Look below for the line containing "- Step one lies"; from there through the line containing "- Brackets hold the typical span", both lines included, please set down each line exactly and nothing else.

DATA SECTION:
———
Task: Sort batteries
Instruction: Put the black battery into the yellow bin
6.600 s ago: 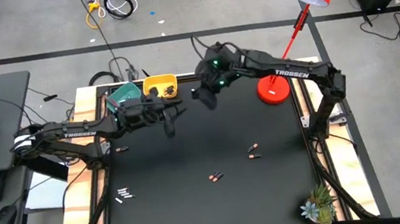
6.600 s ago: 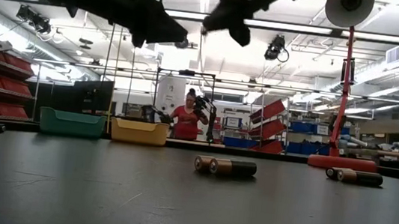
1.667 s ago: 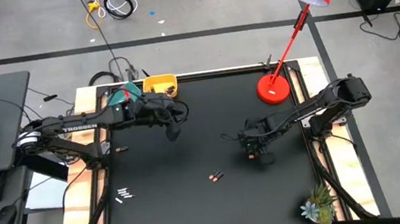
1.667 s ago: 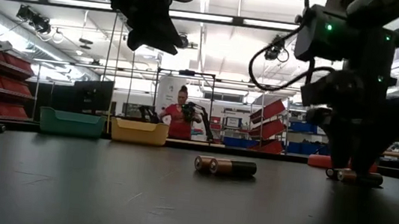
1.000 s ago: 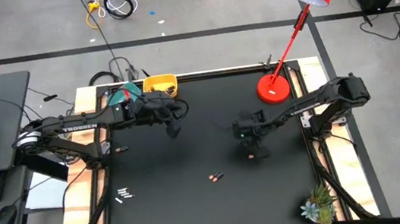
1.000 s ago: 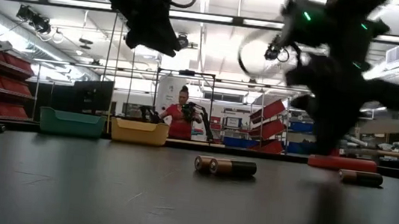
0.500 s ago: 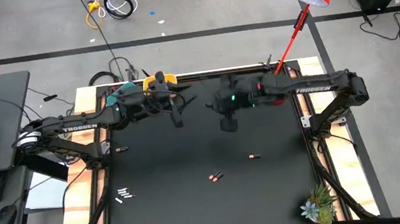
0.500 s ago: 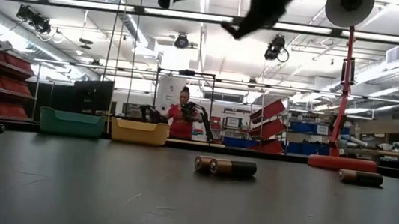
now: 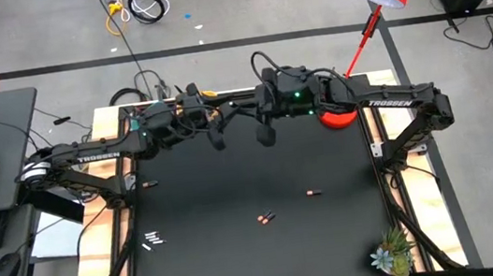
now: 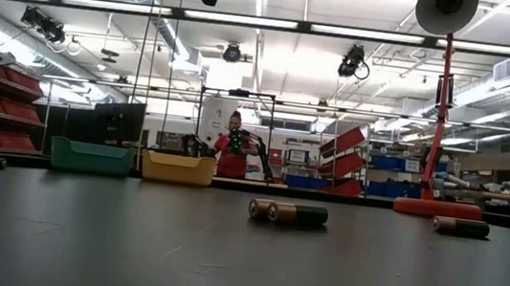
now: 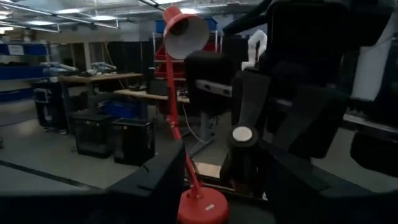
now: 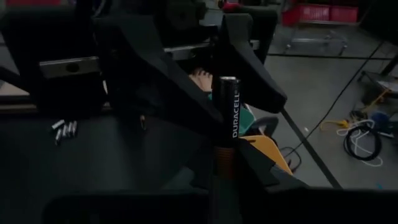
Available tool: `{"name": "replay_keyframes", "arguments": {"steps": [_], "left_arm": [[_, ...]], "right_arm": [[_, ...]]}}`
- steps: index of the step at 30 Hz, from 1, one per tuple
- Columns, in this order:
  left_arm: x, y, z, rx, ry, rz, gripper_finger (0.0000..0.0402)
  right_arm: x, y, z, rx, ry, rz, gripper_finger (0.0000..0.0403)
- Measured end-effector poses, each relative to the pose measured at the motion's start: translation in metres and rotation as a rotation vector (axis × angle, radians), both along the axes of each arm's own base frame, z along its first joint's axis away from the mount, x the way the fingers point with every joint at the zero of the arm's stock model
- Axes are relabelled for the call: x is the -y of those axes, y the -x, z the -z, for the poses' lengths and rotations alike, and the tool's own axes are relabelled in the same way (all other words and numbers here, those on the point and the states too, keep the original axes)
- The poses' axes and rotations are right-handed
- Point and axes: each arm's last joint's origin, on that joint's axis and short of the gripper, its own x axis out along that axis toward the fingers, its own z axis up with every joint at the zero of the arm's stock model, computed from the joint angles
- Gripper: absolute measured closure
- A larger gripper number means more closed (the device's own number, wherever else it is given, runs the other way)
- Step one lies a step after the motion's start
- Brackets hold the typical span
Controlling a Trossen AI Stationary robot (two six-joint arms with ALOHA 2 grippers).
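My right gripper (image 9: pixel 266 136) hangs high over the table's far middle, shut on a dark battery (image 12: pixel 227 115) with a copper-orange end. My left gripper (image 9: pixel 218 134) is open and faces it from the left; its spread fingers (image 12: pixel 245 59) stand just beyond the battery's free end. The left wrist view shows that end as a pale disc (image 11: pixel 242 134). The yellow bowl (image 12: pixel 268 152) lies below both and is mostly hidden from above; the teal bowl (image 10: pixel 92 156) stands left of it. Dark batteries (image 9: pixel 312 191) (image 9: pixel 266 218) and several whitish ones (image 9: pixel 152 239) lie on the mat. My right gripper pinches the dark battery between its two fingers near the copper-orange end (image 12: pixel 224 155). The battery lies along the fingers, and its black length sticks out past their tips toward my left gripper. It is lifted clear of the table.
A red desk lamp's base (image 9: pixel 336 113) stands on the far right corner beside my right arm. One more dark battery (image 9: pixel 148 183) lies near the left edge. A small plant (image 9: pixel 391 257) sits at the near right corner. A person (image 10: pixel 232 155) stands in the room beyond.
My right gripper has risen from the table's right middle with one dark battery and swung toward the far edge and left, up to my left gripper; a second dark battery stayed on the mat. My left gripper has risen and shifted slightly toward the far edge.
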Motion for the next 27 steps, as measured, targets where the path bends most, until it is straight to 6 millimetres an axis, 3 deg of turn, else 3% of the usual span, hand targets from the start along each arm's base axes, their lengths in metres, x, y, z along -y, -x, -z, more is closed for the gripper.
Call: {"name": "replay_keyframes", "arguments": {"steps": [5, 7, 12, 15, 21, 27], "left_arm": [[0.0, 0.001, -0.003, 0.042, 0.011, -0.006, 0.0201], [0.0, 0.001, -0.005, 0.06, 0.026, -0.002, 0.022], [0.001, 0.001, -0.005, 0.068, 0.04, 0.025, 0.0359], [0.001, 0.002, -0.007, 0.091, 0.059, 0.032, 0.0361], [-0.006, 0.002, -0.001, 0.054, 0.099, -0.026, 0.0361], [-0.035, 0.009, 0.012, -0.033, 0.215, -0.196, 0.0361]], "right_arm": [[-0.001, -0.002, -0.003, 0.042, -0.02, 0.001, 0.0363], [-0.001, -0.002, -0.004, 0.056, -0.024, -0.002, 0.0363], [-0.002, -0.003, -0.007, 0.095, -0.036, -0.003, 0.0363], [-0.002, -0.005, -0.008, 0.111, -0.049, -0.017, 0.0346], [0.001, -0.004, -0.003, 0.089, -0.125, 0.079, 0.0257], [0.004, 0.0, 0.0, 0.058, -0.161, 0.119, 0.0183]]}}
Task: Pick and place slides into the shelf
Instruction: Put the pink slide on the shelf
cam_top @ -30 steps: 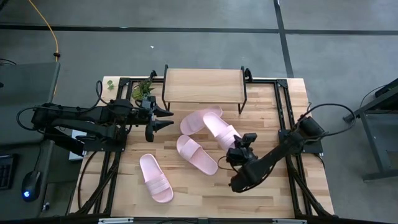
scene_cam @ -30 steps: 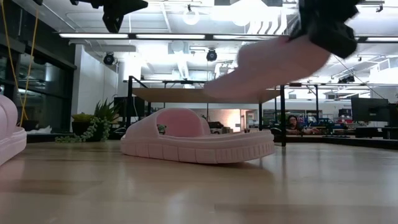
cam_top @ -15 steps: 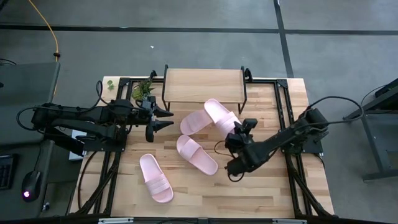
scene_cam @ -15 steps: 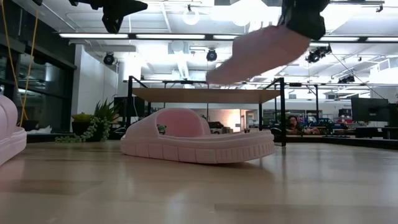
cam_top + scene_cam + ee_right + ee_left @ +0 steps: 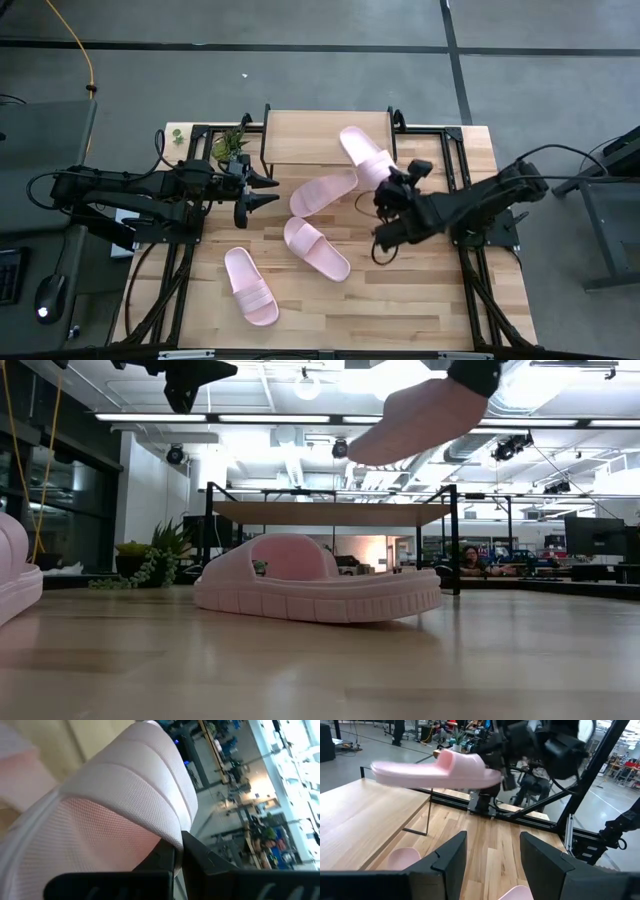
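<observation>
Carried up-frame, the slide (image 5: 365, 156) in my right gripper (image 5: 396, 186), clamped on its heel end, now overhangs the shelf (image 5: 310, 137)'s right end, long axis diagonal; my left gripper (image 5: 268, 190) waits half-open, empty, at centre-left.

Grey concrete floor (image 5: 300, 70) surrounding the wood-plank table (image 5: 400, 300); ceiling strip lights (image 5: 270, 417) glowing over a workshop; potted plant (image 5: 150, 555) trailing; a seated person (image 5: 468, 560) working at distant benches.
</observation>
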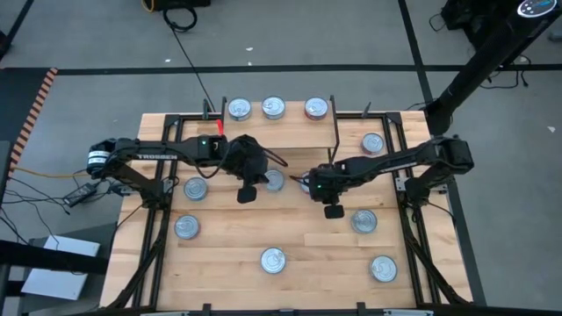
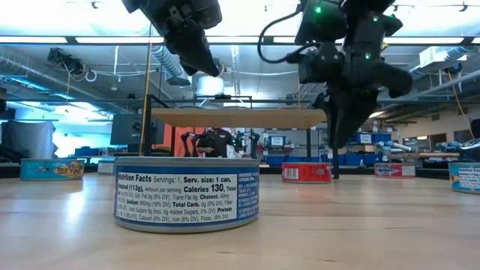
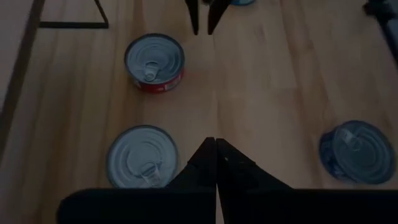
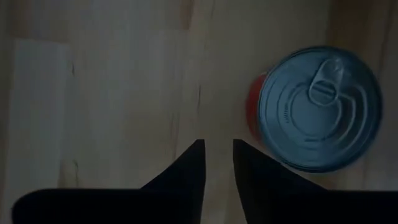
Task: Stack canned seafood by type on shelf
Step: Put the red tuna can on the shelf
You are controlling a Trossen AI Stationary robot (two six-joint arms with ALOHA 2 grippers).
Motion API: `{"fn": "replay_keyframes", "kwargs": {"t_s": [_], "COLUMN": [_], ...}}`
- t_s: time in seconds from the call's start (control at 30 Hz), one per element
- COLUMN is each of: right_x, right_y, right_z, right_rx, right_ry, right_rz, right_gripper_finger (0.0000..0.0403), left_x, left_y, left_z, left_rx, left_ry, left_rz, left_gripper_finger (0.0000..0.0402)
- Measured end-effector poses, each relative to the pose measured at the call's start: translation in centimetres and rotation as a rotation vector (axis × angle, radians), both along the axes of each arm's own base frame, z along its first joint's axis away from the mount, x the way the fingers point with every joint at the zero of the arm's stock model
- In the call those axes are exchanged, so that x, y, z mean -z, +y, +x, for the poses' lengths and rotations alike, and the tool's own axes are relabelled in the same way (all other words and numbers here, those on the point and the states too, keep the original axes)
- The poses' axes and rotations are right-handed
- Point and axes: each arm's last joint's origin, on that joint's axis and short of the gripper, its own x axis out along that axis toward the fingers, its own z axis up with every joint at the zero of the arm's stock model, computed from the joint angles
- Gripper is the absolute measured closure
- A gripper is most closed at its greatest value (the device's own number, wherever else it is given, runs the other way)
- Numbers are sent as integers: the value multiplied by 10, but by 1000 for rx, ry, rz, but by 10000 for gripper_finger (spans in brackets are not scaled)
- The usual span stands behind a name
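Note:
Three tins (image 1: 273, 107) stand in a row on the shelf (image 1: 290, 130) at the table's far side. A red-labelled tin (image 4: 317, 106) sits upright on the table just beside my right gripper (image 4: 217, 152). That gripper (image 1: 308, 183) points steeply down with a narrow gap between its fingers and nothing in it. My left gripper (image 3: 216, 149) is shut and empty. It hangs over the table's middle (image 1: 262, 177), above a silver-topped tin (image 3: 143, 155). The red tin (image 3: 154, 62) lies beyond it, and a blue tin (image 3: 357, 152) stands off to one side.
Loose tins stand at the left (image 1: 195, 188) (image 1: 186, 226), near edge (image 1: 273, 260), right (image 1: 363, 221) (image 1: 383, 268) and far right (image 1: 373, 142). A blue-labelled tin (image 2: 187, 193) fills the low view's foreground. Black rails (image 1: 158, 219) run along both table sides.

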Motion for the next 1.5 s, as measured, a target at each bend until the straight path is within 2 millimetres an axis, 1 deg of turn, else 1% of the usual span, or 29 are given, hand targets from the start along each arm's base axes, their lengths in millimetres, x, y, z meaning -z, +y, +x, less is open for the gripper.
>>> {"fn": "replay_keyframes", "kwargs": {"t_s": [0.07,0.23,0.37,0.53,0.73,1.0,1.33,1.5], "right_x": [1,-4,-5,-6,-9,-9,25,36], "right_y": [0,-5,-8,-7,-6,-7,-9,-11], "right_z": [-2,-3,-2,3,9,10,-9,-14], "right_rx": [0,38,53,23,-19,-43,-24,-11], "right_ry": [20,-3,-12,-62,-135,-140,-80,-98], "right_rz": [-2,-67,-67,-74,-91,-101,-131,-177], "right_gripper_finger": [298,277,259,243,244,250,252,266], "left_x": [0,-1,-4,-10,-12,-12,-12,-12], "left_y": [-1,-1,-2,-8,-9,-10,-15,-15], "left_z": [0,1,4,10,12,12,12,12], "left_rx": [-10,-89,-90,-37,-16,-14,-5,-8], "left_ry": [-4,4,-47,-133,-162,-156,-159,-158], "left_rz": [-38,-123,-126,-90,-71,-72,-72,-72], "left_gripper_finger": [400,400,400,400,400,400,400,400]}}
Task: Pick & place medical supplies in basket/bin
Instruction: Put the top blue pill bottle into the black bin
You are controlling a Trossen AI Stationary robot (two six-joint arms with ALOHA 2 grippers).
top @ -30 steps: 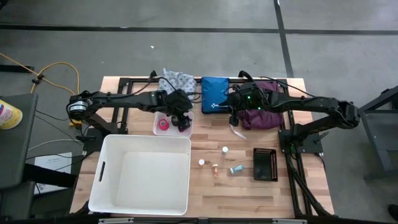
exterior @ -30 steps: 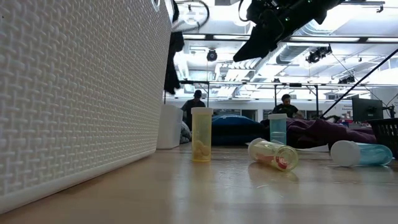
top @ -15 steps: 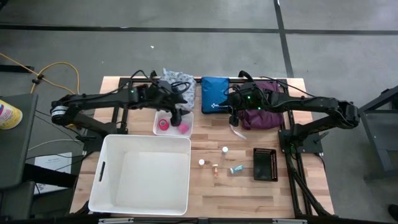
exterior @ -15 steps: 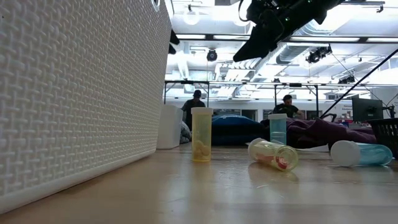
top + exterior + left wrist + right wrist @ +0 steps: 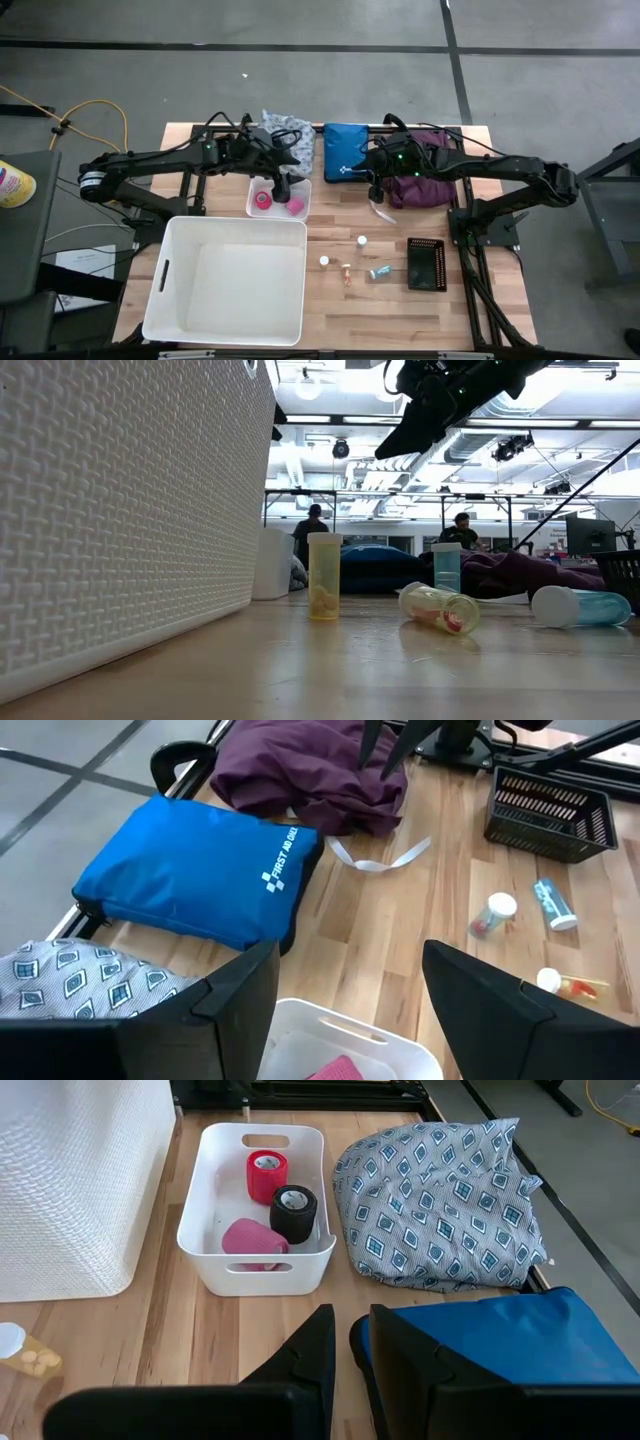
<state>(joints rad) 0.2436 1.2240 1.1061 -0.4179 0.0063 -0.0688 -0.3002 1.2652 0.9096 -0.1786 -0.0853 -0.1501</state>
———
ANSWER SECTION:
- Step one lies a step after the motion's start
- Brackets hold the typical span

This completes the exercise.